Problem details ->
Would you count the lines below that contain the string "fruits" and reply with that number only?

(Data to use)

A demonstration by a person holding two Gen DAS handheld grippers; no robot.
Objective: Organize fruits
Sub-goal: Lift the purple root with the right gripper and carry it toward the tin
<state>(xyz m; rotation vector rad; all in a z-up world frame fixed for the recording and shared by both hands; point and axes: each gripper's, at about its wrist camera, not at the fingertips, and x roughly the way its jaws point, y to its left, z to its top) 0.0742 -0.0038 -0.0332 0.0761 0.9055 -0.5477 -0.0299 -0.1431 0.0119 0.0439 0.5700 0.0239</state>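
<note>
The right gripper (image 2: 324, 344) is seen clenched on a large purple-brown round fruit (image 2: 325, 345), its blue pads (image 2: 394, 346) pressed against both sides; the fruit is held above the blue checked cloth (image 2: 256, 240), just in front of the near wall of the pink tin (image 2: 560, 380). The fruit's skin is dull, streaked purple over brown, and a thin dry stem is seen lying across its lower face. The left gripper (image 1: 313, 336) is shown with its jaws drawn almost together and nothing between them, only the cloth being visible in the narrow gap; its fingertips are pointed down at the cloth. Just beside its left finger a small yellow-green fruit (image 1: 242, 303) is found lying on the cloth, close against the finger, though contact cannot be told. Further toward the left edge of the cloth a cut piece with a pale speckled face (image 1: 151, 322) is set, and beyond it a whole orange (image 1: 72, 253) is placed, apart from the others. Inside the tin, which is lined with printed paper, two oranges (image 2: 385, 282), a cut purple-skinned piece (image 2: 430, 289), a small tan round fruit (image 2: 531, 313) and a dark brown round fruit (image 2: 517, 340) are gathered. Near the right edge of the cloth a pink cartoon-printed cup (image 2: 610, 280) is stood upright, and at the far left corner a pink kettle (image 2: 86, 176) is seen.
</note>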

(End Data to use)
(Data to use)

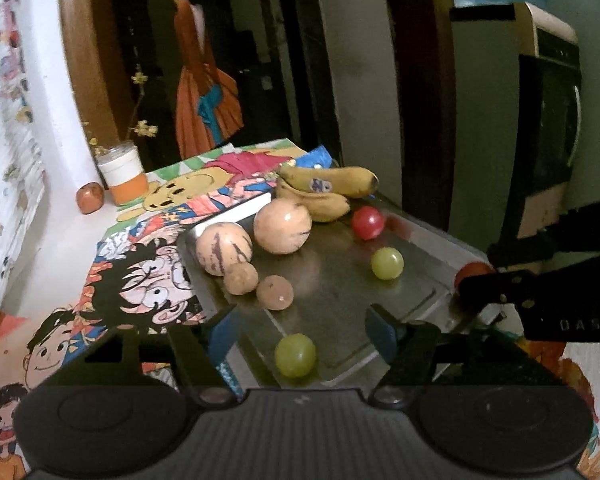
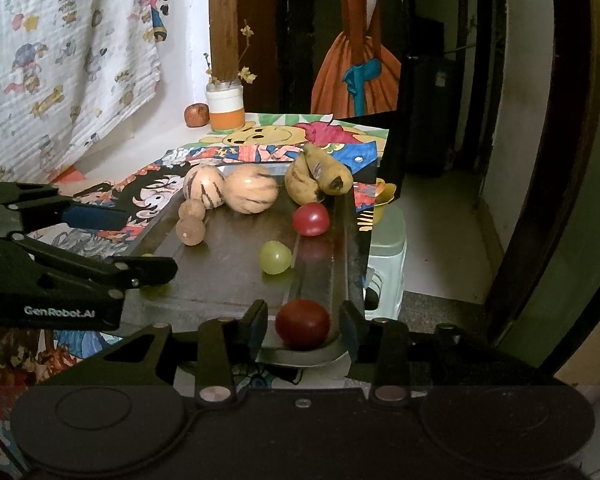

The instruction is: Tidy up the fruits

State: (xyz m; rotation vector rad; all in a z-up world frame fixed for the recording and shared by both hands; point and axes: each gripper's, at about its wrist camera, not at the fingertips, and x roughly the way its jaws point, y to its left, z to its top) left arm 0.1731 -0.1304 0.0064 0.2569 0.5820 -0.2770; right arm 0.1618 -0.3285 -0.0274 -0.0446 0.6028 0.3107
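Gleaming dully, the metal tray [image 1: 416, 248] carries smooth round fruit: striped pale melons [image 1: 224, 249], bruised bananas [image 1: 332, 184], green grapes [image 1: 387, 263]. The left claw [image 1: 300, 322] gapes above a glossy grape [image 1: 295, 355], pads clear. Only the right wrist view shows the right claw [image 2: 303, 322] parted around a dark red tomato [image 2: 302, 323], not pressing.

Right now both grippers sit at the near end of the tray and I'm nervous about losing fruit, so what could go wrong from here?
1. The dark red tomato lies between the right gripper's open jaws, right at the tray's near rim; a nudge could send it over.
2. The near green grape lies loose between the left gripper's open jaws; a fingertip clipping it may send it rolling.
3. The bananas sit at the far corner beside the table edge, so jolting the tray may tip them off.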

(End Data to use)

Answer to this problem ->
2